All of the lines below should be printed again exactly as they are.

▽

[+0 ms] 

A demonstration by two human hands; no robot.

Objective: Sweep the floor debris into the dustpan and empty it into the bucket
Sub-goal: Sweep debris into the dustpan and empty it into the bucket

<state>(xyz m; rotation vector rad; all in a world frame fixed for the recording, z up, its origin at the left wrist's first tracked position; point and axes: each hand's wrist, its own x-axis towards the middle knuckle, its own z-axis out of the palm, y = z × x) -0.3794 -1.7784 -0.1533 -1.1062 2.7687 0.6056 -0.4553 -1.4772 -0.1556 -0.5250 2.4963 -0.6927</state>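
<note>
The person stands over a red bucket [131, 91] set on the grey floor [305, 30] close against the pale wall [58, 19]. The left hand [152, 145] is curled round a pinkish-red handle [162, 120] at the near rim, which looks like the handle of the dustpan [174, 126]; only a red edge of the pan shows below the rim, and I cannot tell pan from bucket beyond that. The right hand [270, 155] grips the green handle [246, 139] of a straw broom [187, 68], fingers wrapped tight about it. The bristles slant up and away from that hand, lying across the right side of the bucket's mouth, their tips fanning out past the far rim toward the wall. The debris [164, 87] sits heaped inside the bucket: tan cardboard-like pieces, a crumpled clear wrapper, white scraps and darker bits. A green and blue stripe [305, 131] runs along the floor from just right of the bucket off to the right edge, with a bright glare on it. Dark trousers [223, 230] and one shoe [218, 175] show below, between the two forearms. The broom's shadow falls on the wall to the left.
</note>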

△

Response to this exercise:
[+0 ms] 

A demonstration by two human hands; no robot.

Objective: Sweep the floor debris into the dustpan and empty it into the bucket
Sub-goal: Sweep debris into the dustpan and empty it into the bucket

<state>(xyz m; rotation vector rad; all in a world frame fixed for the recording, z up, its origin at the left wrist's first tracked position; point and axes: each hand's wrist, its own x-axis towards the middle knuckle, its own z-axis out of the palm, y = z × x) -0.3794 -1.7784 -0.1533 -1.1062 2.7687 0.6056 -0.4553 -1.4772 -0.1556 -0.5250 2.4963 -0.6927</state>
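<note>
The person stands over a red bucket [131, 91] set on the grey floor [305, 30] close against the pale wall [58, 19]. The left hand [152, 145] is curled round a pinkish-red handle [162, 120] at the near rim, which looks like the handle of the dustpan [174, 126]; only a red edge of the pan shows below the rim, and I cannot tell pan from bucket beyond that. The right hand [270, 155] grips the green handle [246, 139] of a straw broom [187, 68], fingers wrapped tight about it. The bristles slant up and away from that hand, lying across the right side of the bucket's mouth, their tips fanning out past the far rim toward the wall. The debris [164, 87] sits heaped inside the bucket: tan cardboard-like pieces, a crumpled clear wrapper, white scraps and darker bits. A green and blue stripe [305, 131] runs along the floor from just right of the bucket off to the right edge, with a bright glare on it. Dark trousers [223, 230] and one shoe [218, 175] show below, between the two forearms. The broom's shadow falls on the wall to the left.
</note>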

Further output is not needed for this exercise.